There has been a lot of discussion about who Twitter should sell to and why, but according to Twitter investor Fred Wilson, the company may never end up on the block. He says that the reason Twitter said no to $500 million from Facebook last year is the same reason that the company has not found another buyer. The company may simply be better off going it alone. 

Speaking at the CM Summit in New York on Monday, venture capitalist Wilson said that Twitter CEO Evan Williams made a few key points to convince his coworkers that they didn't want the Facebook money last year.

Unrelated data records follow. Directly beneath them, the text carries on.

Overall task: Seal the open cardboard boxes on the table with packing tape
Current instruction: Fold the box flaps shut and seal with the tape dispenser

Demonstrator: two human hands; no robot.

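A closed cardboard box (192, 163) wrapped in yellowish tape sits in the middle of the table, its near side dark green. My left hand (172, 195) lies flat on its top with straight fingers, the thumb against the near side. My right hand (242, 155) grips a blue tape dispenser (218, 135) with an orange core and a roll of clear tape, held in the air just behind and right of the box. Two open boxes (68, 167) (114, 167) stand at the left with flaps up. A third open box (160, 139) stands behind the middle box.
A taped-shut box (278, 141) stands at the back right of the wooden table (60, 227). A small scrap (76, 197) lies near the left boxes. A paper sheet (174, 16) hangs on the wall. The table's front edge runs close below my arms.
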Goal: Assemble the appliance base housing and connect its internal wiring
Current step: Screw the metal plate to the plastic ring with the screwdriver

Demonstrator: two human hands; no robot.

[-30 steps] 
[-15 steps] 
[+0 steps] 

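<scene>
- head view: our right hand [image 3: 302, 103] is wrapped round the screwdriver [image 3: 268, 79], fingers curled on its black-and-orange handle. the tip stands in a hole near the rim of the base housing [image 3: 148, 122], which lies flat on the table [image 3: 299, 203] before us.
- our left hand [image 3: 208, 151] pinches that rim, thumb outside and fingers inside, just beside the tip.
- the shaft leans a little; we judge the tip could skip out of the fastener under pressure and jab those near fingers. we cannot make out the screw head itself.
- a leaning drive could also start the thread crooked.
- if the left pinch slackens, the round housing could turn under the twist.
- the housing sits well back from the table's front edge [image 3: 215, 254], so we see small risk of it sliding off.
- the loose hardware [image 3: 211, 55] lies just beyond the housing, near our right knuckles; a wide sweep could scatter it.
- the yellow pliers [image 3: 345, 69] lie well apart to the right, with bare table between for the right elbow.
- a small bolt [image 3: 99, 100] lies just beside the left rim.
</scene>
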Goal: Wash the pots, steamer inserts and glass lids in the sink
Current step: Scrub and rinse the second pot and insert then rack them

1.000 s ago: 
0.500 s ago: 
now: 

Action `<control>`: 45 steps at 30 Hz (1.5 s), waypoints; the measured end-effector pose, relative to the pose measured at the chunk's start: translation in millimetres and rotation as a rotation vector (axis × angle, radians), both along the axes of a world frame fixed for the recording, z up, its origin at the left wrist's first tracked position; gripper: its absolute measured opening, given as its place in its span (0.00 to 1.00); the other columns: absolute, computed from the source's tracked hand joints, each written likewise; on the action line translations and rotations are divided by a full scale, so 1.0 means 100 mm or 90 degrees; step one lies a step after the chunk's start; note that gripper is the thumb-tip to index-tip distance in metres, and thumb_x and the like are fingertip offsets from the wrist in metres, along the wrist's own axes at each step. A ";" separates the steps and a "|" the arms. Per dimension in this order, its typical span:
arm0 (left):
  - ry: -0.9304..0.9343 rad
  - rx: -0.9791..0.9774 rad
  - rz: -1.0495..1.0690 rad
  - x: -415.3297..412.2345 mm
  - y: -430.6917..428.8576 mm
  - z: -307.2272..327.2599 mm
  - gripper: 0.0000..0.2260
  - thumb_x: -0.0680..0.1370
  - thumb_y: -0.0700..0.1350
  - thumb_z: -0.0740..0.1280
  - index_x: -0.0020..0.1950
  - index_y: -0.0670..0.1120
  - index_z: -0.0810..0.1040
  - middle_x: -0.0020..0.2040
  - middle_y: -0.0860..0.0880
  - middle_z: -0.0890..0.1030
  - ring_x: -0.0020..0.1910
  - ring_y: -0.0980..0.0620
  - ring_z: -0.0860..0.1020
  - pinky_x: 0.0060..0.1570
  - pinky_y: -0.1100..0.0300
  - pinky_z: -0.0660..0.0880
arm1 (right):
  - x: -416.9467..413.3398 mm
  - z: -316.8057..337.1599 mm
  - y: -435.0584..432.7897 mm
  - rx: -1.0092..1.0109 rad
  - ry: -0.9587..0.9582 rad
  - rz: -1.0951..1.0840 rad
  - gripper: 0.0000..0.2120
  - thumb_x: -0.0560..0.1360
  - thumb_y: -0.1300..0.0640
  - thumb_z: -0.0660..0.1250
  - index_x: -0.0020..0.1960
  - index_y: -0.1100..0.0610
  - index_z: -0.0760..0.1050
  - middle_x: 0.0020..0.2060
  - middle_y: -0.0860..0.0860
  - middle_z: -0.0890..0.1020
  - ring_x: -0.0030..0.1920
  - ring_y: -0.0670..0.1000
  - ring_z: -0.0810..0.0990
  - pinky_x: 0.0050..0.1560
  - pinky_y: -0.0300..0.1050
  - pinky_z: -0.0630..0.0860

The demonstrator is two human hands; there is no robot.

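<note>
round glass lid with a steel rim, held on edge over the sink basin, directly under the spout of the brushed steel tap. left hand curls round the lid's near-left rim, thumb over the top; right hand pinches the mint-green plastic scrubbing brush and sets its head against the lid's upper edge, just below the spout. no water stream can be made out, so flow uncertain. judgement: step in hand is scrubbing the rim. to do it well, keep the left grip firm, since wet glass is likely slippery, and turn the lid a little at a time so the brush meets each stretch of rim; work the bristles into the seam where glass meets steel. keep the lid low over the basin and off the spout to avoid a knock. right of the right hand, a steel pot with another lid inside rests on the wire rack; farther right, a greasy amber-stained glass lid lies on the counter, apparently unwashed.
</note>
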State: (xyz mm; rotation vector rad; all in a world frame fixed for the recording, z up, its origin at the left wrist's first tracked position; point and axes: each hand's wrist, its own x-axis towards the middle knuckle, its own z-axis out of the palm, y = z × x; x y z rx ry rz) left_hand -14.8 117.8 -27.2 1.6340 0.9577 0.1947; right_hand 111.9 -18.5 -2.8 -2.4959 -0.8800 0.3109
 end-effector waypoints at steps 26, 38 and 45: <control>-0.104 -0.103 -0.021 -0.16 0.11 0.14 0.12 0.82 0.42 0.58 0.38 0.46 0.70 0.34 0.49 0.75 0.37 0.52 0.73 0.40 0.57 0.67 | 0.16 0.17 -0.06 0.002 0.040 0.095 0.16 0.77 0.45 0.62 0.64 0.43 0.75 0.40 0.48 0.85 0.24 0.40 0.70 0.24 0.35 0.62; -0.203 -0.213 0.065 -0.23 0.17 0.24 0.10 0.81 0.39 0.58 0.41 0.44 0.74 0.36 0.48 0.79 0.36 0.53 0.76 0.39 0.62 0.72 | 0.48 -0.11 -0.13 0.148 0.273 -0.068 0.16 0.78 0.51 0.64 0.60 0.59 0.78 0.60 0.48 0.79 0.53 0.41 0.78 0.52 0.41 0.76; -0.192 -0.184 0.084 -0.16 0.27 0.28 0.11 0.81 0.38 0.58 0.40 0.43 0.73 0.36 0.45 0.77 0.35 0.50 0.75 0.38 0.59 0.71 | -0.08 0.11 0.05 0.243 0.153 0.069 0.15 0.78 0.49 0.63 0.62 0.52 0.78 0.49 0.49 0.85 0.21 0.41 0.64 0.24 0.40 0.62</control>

In a memo to coworkers and investors, Williams laid out the key reasons a company should sell:

If the management team is tired and doesn’t have it in them to take it to the next level, if the offer is a life changing financial event for the management team, or if the company foresees a huge problem that it can’t solve on his own.

Wilson noted that a company like YouTube needed to sell to help figure out how to monetize its incredible popularity, but Twitter is not in the same situation. It wasn't when Facebook tried to buy the company, and it isn't now.

Wilson sees multiple ways that Twitter can monetize, but if the company sells, they risk getting sucked into something that will take away their effectiveness as a key thing that people go online to do.

He says that there are companies that manage certain functions online very well. Google handles search, Amazon covers purchases, Ebay is the place people go to put something up for sale. Twitter could easily take over the "tell the world what you’re thinking" funciton.

Wilson says that the Twitter shortcode (40404) is the most used shortcode in the country, and that the microblogging company's short message input function is so effective right now that there are 11,000 services built on top of that and growing. He says that “social media is going to be bigger than Google,” and Twitter needs to protect its position in that space:

"Google has gotten to be in its position by creating a new circulatory system for the web, and we’re coming together to create a new format that’s more powerful than that."

"Twitter has plenty of opportunity to create a sustainable business," says Wilson. The Twitter investor says that some enormous sum of money might change all that, but at the company, there is "a real bias that we should try to make Twitter independent for the long haul."

According to Wilson, Twitter's biggest strength is not its search functionality, but the "passed links phenomenon." The weakness that he perceives in Facebook — and perhaps why the company was so eager to include Twitter functionality last year — is that your network on Facebook is limited to people you actually know in real life. Says Wilson: “There are a lot of people out there who are not ‘friends’ who are really powerful recommenders."

And for Twitter, staying independent could be a huge boon: "If you don’t want to be a platform, I don’t know what you should be aspiring to be."

Federated Media chairman John Battelle, moderating the discussion for CM Summit, suggested another reason that Twitter might not want to sell: “when you sell [a company], it loses some part of its essence.” Wilson agreed.

Image: Amit Bhawani

Meghan Keane

Published 1 June, 2009 by Meghan Keane

Based in New York, Meghan Keane is US Editor of Econsultancy. You can follow her on Twitter: @keanesian.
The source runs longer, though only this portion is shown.